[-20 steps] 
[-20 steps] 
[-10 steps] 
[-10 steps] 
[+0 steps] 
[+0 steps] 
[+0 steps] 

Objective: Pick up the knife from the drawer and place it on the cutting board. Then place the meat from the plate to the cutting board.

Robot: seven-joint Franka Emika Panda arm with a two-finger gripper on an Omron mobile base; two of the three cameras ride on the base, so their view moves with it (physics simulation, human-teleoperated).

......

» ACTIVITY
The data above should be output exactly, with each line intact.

» OUTPUT OF THE EXERCISE
[-20 steps] 
[-20 steps] 
[-10 steps] 
[-10 steps] 
[+0 steps] 
[+0 steps] 
[+0 steps] 

Objective: Pick up the knife from the drawer and place it on the cutting board. Then place the meat from the plate to the cutting board.

Robot: seven-joint Franka Emika Panda arm with a two-finger gripper on an Omron mobile base; two of the three cameras ride on the base, so their view moves with it (physics simulation, human-teleoperated).

The response has been given in full.